I’d like very much to suggest therapy. There are so many things about the way that we lead our day-to-day lives and how we feel about ourselves that we can’t even begin to understand because we’re IN IT. We can’t understand the outside perspective and we can’t begin to work on it because no one has said “Hey, have you thought about this thing that happened that scared you? Maybe that contributes to you still being afraid.” Having someone help you figure those things out is fucking KEY, y’all. It’s so important.

Maybe therapy isn’t the answer for you, maybe writing your feelings out is, maybe talking to some friends, maybe you need to check out a PFLAG group and hear thoughts from other folks.

I think you’re on the right track and I think you’ll get there. You are doing all of the best things for yourself.

Kristin Says:

Self-forgiveness is a critical part of this, Anonymous.

We are all hardwired by so many of the things and people and words and thoughts that surround us in our day-to-day lives that it becomes a heavy process when we begin to untangle it all. And that, I believe, is why you are feeling things so deeply at this moment… you’ve begun to untangle those ties that bind you. When we are all tied up and, as Dannielle put it, “IN IT,” it is easier to ignore it all and live our lives amidst the tangle as though nothing is wrong. When we begin to see those ties all around us, it can be a sudden and sometimes crippling blow; you are now realizing that you can be more, and that the things and people and words and thoughts that surround you are not true. The journey to combat that within and outside of yourself can seem a harrowing one.

Hell, it can be a harrowing one.

So remind yourself that you’ve just taken the first few steps, and that it is okay if situations and moments arise where those ties pull tight around your chest. Just yesterday I had a conversation with my wife about an experience she had on her flight to Nashville. The woman next to her was very chatty and asked her if she was married and if she was going to have kids and all sorts of other things, and she assumed that my wife was married to man. Well, my wife made the decision not to correct her. Is that wrong? I don’t think so. Does it stem from a place where we are taught that others may think we are less than and so therefore we occasionally occupy that place and remain silent? It sure does. The fragments and pieces of it all are a part of our lives, and they manifest in different ways for each of us. You aren’t bad or wrong for having feelings that creep up and make you doubt who you are. Forgive yourself these moments.

Then, surround yourself with people who believe and fight for equality, people who walk a similar path to your own, and people who love, admire, and believe in you – the complete you. Talk to those people about some of the struggles you have and see if they’ve felt similarly.
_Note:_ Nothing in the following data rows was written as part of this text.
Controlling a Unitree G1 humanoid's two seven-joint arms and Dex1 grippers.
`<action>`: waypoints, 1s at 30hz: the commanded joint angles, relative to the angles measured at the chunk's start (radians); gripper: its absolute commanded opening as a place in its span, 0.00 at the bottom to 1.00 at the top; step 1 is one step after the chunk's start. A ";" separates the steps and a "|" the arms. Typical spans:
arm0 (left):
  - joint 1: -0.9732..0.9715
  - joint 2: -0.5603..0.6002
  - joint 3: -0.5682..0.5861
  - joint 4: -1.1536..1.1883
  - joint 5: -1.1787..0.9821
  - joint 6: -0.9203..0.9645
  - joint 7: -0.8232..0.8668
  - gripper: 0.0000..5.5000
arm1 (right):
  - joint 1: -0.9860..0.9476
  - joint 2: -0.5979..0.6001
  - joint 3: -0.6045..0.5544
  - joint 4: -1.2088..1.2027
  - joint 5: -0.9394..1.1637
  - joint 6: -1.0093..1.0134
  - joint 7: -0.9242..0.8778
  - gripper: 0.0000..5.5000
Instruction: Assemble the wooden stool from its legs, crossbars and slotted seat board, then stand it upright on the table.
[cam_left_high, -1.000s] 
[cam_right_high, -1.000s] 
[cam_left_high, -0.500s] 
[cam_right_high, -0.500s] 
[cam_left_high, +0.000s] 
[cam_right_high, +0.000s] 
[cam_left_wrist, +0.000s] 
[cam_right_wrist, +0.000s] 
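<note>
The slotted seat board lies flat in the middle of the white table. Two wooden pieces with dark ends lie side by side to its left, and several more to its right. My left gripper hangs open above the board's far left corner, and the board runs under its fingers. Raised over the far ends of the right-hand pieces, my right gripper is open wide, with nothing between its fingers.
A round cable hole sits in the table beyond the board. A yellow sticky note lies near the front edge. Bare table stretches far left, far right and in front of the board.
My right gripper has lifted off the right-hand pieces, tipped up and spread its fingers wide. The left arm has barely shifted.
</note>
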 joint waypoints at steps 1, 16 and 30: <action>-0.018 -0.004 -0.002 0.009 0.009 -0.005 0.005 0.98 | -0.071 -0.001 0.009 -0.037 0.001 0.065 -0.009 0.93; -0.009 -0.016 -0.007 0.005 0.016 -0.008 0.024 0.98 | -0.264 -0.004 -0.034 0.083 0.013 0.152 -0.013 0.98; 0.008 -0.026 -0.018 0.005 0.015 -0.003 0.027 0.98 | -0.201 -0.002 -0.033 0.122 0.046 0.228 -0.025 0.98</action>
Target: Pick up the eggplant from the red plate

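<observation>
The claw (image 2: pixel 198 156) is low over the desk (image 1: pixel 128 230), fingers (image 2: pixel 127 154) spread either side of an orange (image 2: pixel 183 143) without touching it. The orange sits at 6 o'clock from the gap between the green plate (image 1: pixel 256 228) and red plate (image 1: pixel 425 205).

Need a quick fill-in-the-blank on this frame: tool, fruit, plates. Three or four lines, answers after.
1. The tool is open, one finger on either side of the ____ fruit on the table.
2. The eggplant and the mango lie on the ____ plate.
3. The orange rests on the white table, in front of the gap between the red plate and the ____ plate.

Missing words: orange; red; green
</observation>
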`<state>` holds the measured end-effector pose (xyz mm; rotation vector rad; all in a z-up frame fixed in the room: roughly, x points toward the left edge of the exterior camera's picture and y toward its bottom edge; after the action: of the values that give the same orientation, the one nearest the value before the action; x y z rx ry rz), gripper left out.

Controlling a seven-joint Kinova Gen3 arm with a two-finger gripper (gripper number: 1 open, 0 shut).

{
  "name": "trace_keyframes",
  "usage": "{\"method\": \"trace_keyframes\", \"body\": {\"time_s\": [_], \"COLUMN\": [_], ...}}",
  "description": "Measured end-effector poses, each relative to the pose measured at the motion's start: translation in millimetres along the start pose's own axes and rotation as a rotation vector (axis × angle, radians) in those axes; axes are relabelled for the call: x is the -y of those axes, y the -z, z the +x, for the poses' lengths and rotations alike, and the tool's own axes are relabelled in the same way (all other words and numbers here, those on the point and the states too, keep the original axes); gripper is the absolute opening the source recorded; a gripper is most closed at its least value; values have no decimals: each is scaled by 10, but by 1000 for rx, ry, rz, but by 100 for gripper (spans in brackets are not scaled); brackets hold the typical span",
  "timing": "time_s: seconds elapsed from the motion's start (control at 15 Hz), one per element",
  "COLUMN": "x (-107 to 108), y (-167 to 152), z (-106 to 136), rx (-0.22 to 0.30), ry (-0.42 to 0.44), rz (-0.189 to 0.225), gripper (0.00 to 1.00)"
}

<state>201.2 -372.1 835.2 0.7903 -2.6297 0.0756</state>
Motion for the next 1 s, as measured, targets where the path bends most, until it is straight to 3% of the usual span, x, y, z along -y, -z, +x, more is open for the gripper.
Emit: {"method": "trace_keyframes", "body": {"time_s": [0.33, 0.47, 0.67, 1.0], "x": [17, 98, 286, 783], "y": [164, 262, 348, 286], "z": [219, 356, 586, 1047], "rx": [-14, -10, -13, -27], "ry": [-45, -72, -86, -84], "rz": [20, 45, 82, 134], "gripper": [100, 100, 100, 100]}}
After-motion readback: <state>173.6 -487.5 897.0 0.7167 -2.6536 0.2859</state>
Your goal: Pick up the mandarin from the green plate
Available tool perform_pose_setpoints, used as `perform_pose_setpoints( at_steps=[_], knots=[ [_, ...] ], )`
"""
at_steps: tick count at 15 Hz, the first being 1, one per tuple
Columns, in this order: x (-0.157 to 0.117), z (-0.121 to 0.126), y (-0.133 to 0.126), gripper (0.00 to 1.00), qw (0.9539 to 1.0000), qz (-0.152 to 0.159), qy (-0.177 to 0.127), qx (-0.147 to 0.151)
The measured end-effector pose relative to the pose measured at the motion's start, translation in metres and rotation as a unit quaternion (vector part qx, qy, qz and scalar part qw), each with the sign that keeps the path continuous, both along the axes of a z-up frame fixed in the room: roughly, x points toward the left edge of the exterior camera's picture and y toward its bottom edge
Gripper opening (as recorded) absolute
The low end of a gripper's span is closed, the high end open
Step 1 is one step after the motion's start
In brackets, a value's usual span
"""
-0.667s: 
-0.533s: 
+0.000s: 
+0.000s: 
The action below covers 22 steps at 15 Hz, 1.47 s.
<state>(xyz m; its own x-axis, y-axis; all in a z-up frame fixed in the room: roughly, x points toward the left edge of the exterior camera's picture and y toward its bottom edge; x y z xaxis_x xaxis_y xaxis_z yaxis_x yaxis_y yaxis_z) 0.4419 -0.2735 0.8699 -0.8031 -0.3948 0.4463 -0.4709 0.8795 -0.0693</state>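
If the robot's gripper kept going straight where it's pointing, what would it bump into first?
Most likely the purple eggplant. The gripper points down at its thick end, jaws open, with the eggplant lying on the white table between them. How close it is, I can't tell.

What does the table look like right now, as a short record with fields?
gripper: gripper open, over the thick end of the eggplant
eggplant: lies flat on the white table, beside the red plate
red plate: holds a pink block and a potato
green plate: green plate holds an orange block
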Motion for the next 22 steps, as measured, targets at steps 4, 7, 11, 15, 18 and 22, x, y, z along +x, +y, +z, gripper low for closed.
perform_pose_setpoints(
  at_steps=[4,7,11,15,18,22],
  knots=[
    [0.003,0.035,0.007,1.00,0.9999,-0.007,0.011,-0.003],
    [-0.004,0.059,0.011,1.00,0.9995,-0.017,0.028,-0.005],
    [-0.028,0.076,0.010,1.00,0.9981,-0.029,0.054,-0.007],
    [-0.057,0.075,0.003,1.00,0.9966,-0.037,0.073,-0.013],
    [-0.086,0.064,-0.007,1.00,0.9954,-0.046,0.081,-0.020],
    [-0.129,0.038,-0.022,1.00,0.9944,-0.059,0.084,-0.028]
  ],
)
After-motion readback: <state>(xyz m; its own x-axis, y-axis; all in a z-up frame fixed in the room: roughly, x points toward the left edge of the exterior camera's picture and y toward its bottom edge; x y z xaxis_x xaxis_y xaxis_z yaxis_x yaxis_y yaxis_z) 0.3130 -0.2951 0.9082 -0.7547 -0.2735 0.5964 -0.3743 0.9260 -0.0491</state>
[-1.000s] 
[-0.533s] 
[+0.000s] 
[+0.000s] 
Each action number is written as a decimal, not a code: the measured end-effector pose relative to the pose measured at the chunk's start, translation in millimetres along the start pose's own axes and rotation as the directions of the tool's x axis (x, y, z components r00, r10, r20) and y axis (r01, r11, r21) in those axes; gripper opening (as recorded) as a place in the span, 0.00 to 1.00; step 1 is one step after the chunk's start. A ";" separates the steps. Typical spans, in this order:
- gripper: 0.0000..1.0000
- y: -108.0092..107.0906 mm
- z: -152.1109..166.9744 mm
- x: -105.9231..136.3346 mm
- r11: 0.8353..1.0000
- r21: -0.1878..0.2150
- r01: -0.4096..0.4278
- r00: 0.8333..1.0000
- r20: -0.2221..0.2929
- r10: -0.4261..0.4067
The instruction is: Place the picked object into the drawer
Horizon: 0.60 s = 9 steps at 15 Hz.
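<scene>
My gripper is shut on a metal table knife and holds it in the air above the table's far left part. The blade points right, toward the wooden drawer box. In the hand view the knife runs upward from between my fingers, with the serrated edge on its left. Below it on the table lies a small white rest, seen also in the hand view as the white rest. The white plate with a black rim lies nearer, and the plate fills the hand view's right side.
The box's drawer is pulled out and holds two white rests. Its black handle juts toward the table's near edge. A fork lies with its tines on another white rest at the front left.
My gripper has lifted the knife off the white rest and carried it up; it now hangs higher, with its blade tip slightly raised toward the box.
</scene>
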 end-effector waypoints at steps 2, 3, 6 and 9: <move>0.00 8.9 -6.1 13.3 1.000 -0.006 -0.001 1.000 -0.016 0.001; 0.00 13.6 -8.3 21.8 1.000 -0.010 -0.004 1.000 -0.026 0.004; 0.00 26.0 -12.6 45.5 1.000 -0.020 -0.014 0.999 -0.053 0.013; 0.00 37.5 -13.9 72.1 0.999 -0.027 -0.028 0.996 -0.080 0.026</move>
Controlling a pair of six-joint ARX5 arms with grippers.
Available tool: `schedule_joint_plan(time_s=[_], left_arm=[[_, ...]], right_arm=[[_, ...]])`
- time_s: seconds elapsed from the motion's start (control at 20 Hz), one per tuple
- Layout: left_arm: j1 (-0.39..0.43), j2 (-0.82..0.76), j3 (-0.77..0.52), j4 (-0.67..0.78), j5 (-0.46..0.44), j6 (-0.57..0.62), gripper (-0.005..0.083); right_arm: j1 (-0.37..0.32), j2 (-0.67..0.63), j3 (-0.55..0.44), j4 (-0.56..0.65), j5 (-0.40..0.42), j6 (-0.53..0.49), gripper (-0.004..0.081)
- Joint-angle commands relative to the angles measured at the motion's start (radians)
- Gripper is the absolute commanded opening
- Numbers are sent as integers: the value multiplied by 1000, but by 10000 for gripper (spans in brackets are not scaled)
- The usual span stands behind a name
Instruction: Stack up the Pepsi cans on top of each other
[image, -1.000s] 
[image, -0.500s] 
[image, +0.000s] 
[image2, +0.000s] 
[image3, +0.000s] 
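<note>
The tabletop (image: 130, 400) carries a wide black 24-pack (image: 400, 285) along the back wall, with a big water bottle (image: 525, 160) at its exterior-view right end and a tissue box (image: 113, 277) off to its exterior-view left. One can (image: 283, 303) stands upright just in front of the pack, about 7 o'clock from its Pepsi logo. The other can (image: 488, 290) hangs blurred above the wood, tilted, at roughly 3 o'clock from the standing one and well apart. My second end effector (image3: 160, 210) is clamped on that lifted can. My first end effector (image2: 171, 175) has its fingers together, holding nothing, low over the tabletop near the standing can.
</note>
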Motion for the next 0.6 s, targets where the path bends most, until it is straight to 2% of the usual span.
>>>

Recognize the moments when they happen. Journal about them. Practice yoga and meditation if you can, or any activities that help center you on this planet as a worthy, brilliant human being.

It takes time to untangle those ties, Anonymous, but you are doing it. For each one you unravel and drop to the floor, you’ll find a new, shiny piece of yourself to love and appreciate. The real you includes doubtful feelings right now, and that is okay. What the world has taught you, and all of us, is a giant pot full of absolute bullshit. We foster and grow this beautiful community of queer and trans people as a means to fight that bullshit, to re-teach ourselves truth, and to walk each day with our heads held a bit higher.